ETHIC a adressé, il y a 3 semaines, à tous les Ministres du nouveau Gouvernement, une proposition consistant à prêter serment devant leur cabinet et les grands directeurs de leur administration, en faisant état de leurs biens et de l’ensemble de leurs activités, ainsi que de ceux de leur conjoint. Cette mise en scène solennelle consistant à rappeler qu’un engagement politique situe l’intéressé au-dessus de ses concitoyens en ce qui concerne la transparence (seuls Xavier Bertrand et Nathalie Kosciusko Morizet m’ont répondu favorablement sur le principe).

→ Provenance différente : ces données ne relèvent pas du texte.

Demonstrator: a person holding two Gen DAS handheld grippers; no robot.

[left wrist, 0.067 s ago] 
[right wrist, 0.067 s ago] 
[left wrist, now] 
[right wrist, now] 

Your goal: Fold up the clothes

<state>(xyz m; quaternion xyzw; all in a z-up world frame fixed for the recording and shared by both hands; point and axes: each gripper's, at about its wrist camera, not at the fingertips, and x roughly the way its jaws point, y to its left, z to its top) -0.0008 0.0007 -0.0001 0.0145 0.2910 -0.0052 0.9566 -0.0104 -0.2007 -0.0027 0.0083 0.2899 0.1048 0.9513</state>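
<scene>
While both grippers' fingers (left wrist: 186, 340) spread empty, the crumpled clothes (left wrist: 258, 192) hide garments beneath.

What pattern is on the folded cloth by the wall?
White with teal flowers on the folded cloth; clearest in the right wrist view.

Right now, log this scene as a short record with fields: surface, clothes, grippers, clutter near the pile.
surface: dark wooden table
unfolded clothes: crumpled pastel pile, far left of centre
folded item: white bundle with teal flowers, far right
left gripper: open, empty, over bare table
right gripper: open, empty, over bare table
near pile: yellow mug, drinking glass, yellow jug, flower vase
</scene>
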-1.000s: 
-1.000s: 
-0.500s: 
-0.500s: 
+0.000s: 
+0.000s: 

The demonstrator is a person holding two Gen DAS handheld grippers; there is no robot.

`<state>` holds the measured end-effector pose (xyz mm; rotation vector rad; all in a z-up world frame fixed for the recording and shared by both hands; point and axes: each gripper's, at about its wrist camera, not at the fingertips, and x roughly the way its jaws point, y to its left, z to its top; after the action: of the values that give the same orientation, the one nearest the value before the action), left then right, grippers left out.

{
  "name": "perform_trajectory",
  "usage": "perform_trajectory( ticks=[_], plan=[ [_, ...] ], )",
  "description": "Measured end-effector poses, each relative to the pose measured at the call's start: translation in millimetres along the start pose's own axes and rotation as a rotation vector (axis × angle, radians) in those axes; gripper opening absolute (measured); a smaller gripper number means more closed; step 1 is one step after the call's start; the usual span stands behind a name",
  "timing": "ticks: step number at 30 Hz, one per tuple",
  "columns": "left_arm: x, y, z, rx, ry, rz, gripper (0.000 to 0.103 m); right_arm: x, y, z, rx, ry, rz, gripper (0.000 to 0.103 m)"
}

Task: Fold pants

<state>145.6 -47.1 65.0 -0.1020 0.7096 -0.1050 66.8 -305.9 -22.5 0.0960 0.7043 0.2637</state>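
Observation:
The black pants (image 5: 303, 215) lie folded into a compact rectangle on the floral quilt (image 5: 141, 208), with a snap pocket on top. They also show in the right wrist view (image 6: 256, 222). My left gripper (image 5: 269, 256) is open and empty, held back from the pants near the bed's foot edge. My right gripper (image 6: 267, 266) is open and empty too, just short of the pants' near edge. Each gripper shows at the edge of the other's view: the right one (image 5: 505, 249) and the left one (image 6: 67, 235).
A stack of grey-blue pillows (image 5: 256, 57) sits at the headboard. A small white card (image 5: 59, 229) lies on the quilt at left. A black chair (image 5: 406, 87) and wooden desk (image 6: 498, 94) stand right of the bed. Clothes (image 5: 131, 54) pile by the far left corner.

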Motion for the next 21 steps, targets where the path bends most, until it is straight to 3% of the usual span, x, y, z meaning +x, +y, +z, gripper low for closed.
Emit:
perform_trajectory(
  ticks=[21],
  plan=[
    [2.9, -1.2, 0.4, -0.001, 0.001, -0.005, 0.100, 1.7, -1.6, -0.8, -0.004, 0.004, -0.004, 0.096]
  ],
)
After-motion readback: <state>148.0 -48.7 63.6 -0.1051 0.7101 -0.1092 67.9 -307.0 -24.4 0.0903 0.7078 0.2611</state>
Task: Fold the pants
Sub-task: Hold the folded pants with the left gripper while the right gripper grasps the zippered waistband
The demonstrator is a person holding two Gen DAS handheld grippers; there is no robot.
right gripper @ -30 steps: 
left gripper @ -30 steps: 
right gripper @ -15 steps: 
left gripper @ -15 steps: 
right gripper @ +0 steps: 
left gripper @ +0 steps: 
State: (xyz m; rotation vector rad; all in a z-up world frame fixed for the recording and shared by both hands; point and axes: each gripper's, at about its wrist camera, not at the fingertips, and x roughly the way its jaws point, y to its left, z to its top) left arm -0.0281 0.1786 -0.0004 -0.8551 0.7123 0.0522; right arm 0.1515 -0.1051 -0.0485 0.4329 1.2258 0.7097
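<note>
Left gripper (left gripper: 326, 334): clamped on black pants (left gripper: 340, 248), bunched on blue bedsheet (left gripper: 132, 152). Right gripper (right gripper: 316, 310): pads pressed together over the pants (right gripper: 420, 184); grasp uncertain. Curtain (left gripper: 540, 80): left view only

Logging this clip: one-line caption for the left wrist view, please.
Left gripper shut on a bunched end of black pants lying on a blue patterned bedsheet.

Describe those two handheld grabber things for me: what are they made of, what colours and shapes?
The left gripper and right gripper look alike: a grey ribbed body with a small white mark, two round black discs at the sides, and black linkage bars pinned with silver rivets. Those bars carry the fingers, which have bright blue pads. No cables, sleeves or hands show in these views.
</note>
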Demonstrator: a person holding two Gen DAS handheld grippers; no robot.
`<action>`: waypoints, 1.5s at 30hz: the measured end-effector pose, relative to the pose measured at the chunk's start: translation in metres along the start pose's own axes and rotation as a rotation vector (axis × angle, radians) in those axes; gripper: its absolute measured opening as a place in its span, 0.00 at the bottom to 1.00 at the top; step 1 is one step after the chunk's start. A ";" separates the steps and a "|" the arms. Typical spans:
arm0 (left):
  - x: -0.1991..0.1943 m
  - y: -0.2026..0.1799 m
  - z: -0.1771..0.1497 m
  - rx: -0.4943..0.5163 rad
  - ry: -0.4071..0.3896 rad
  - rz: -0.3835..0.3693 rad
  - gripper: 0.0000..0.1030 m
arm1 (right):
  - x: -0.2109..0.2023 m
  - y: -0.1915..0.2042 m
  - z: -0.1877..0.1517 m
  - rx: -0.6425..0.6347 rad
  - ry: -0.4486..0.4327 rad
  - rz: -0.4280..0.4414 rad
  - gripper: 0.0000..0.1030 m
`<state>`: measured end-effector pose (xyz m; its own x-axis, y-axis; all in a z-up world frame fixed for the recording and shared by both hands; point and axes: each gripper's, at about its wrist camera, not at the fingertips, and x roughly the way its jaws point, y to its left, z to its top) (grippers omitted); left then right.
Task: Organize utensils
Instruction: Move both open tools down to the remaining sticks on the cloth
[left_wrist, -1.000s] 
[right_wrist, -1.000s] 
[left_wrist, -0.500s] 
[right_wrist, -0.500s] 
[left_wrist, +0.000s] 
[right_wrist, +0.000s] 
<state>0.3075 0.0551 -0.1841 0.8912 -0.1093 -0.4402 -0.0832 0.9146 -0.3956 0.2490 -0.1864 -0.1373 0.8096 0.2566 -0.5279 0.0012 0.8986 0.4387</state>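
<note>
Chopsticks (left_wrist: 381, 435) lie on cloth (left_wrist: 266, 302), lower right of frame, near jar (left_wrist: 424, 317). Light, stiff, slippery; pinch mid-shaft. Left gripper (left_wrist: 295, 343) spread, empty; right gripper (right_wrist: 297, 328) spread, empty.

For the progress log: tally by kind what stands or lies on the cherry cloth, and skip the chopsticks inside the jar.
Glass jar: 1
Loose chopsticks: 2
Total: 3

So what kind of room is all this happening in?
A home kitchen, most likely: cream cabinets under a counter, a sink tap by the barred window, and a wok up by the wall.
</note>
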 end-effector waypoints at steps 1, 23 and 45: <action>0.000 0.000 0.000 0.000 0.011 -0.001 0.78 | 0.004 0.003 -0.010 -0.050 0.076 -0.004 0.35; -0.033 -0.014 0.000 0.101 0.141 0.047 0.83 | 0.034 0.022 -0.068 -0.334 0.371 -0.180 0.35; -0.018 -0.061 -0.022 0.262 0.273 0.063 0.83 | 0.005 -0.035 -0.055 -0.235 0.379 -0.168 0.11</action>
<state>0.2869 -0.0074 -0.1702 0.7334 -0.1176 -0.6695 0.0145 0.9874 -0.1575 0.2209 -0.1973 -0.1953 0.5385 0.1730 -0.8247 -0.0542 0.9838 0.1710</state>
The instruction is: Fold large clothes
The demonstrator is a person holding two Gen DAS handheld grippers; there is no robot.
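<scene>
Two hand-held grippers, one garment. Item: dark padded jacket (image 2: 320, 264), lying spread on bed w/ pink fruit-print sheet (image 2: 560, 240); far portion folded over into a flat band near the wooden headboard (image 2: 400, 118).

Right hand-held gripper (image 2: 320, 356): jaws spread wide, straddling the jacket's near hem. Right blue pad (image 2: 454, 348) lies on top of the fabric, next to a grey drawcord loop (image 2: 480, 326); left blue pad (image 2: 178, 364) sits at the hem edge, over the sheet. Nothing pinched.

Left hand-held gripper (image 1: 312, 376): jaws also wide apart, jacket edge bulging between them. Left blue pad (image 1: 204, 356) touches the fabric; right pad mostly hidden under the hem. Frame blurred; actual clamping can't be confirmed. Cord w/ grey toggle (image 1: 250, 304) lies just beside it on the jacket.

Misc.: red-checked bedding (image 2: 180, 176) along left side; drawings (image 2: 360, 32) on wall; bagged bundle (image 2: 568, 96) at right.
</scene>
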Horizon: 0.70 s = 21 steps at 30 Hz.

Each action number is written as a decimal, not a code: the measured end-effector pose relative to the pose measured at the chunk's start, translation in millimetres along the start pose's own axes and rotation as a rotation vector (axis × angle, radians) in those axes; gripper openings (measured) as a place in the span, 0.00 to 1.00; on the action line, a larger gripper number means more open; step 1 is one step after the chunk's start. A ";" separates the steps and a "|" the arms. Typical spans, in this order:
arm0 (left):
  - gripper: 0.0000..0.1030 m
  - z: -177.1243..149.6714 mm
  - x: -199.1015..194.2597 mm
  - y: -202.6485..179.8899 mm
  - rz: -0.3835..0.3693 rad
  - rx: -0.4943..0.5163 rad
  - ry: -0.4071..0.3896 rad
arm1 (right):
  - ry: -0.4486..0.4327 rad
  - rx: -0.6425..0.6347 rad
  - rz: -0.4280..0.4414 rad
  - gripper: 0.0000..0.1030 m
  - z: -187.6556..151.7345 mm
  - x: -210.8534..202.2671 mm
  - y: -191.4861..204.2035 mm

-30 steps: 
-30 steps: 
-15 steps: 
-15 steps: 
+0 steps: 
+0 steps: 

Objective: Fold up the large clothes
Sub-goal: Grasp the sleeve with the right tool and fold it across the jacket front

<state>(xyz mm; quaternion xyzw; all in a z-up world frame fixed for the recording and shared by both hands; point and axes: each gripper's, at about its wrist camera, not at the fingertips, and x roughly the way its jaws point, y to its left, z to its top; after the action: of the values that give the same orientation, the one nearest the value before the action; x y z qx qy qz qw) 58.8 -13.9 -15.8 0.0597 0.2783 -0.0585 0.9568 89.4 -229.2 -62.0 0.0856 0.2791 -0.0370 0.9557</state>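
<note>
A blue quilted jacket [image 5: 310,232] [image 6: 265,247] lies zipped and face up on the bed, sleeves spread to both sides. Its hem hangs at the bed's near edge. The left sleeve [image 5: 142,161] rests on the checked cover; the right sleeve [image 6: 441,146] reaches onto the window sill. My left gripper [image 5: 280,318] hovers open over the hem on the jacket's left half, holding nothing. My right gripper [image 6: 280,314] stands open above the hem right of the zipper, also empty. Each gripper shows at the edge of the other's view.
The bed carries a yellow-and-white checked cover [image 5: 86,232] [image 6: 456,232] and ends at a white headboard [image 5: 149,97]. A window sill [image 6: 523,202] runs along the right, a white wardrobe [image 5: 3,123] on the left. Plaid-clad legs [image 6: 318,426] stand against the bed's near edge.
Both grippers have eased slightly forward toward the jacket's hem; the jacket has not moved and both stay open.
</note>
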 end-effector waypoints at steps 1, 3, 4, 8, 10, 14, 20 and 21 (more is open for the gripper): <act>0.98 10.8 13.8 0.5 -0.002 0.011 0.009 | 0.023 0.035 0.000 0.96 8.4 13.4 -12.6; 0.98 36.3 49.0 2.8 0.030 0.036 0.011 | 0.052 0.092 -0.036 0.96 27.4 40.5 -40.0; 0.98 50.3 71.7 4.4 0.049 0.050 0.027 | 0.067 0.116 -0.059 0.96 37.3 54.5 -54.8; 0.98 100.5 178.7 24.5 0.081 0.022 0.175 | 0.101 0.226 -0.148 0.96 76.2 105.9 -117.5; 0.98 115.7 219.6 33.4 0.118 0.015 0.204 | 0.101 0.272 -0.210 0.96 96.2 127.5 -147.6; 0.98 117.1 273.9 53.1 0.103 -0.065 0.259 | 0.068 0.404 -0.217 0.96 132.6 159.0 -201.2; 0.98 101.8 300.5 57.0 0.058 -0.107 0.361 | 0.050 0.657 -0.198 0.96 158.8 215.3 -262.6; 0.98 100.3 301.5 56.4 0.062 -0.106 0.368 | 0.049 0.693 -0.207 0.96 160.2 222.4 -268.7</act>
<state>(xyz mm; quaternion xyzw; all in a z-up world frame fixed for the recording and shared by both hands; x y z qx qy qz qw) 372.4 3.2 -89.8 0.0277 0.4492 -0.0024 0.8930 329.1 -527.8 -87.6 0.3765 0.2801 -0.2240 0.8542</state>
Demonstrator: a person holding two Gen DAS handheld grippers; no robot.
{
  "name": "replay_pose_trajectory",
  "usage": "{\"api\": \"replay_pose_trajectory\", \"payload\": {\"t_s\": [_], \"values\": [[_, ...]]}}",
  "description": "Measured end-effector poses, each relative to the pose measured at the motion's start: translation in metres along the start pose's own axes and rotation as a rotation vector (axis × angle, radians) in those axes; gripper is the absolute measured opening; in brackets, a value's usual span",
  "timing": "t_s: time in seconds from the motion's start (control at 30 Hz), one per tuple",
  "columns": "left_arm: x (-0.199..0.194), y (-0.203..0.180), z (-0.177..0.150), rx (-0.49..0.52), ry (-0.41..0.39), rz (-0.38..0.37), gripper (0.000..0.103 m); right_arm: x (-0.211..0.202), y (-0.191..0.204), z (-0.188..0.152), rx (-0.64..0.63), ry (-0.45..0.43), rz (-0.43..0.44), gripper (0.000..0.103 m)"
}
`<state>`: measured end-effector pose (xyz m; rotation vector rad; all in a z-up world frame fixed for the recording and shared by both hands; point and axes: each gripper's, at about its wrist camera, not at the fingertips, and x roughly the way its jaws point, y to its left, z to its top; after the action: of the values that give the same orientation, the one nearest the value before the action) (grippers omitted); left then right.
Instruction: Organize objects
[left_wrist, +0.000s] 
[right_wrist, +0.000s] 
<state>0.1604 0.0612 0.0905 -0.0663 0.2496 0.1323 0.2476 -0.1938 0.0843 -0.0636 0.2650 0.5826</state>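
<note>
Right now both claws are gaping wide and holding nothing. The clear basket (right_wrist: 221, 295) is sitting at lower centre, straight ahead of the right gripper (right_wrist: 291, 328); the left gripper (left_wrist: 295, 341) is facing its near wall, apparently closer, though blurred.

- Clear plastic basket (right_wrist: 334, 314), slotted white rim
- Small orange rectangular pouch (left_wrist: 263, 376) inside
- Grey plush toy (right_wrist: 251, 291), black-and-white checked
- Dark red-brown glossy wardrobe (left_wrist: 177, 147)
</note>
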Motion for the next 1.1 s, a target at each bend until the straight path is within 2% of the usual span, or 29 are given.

Qu’est-ce qui peut bien aujourd’hui pousser le chef de la majorité et celui du groupe parlementaire UMP à afficher, au contraire, la volonté d’une tolérance, donc d’un certain laxisme par rapport aux propositions de la commission ? C’est non seulement une maladresse, mais c’est une erreur politique et sociétale. « N’était-ce pas la position d’une plus grande exigence qu’il eut fallu soutenir ? » demande Sophie de Menthon « pour montrer aux Français et aux patrons, que les responsables politiques souhaitent s’appliquer à eux-mêmes une plus grande sévérité au nom de l’intérêt général » ?
Vouloir diminuer la sanction, c’est implicitement reconnaître que la totale transparence n’est pas la règle.